Here’s the thing about steamships: They run on steam. Shocking, I know; but that steam powers everything on the ship, and right now, Carpathia needed power. So Rostron turned off hot water and central heating, which bled valuable steam power, to everywhere but the dining rooms–which, of course, were being used to make hot drinks and receive survivors. He woke up all the engineers, all the stokers and firemen, diverted all that steam back into the engines, and asked his ship to go as fast as she possibly could. And when she’d done that, he asked her to go faster.
I need you to understand that you simply can’t push a ship very far past its top speed. Pushing that much sheer tonnage through the water becomes harder with each extra knot past the speed it was designed for. Pushing a ship past its rated speed is not only reckless–it’s difficult to maneuver–but it puts an incredible amount of strain on the engines. Ships are not designed to exceed their top speed by even one knot. They can’t do it. It can’t be done.
Carpathia’s absolute do-or-die, the-engines-can’t-take-this-forever top speed was fourteen knots. Dodging icebergs, in the dark and the cold, surrounded by mist, she sustained a speed of almost seventeen and a half.

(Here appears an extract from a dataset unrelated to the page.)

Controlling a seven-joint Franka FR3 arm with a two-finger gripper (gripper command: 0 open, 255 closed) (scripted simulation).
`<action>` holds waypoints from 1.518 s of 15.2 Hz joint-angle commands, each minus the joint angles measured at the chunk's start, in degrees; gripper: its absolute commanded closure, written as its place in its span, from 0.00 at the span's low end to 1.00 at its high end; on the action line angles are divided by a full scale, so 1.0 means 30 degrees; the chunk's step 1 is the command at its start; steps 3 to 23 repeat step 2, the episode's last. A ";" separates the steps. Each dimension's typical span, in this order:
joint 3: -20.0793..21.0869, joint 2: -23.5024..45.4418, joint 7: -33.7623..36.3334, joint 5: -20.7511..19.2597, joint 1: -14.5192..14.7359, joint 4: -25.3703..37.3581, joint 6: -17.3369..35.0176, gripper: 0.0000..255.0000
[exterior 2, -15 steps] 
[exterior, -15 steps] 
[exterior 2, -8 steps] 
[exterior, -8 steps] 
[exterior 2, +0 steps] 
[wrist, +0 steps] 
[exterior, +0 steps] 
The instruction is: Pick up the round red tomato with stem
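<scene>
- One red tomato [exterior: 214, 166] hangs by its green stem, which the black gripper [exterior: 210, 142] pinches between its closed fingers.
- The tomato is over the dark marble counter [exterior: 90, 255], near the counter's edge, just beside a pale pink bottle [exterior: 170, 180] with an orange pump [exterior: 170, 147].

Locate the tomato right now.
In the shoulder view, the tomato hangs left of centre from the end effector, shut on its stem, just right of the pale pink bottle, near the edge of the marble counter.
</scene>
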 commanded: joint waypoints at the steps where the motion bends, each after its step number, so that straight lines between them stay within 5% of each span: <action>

No one would have asked this of them. It wasn’t expected. They were almost sixty miles away, with icebergs in their path. They had a responsibility to respond; they did not have a responsibility to do the impossible and do it well. No one would have faulted them for taking more time to confirm the severity of the issue. No one would have blamed them for a slow and cautious approach. No one but themselves.
They damn near broke the laws of physics, galloping north headlong into the dark in the desperate hope that if they could shave an hour, half an hour, five minutes off their arrival time, maybe for one more person those five minutes would make the difference. I say: three people had died by the time they were lifted from the lifeboats. For all we know, in another hour it might have been more. I say they made all the difference in the world.
This ship and her crew received a message from a location they could not hope to reach in under four hours. Just barely over three hours later, they arrived at Titanic’s last known coordinates. Half an hour after that, at 4am, they would finally find the first of the lifeboats. it would take until 8:30 in the morning for the last survivor to be brought onboard. Passengers from Carpathia universally gave up their berths, staterooms, and clothing to the survivors, assisting the crew at every turn and sitting with the sobbing rescuees to offer whatever comfort they could.
In total, 705 people of Titanic’s original 2208 were brought onto Carpathia alive. No other ship would find survivors.
At 12:20am April 15th, 1912, there was a miracle on the North Atlantic. And it happened because a group of humans, some of them strangers, many of them only passengers on a small and unimpressive steam liner, looked at each other and decided: I cannot live with myself if I do anything less.
I think the least we can do is remember them for it.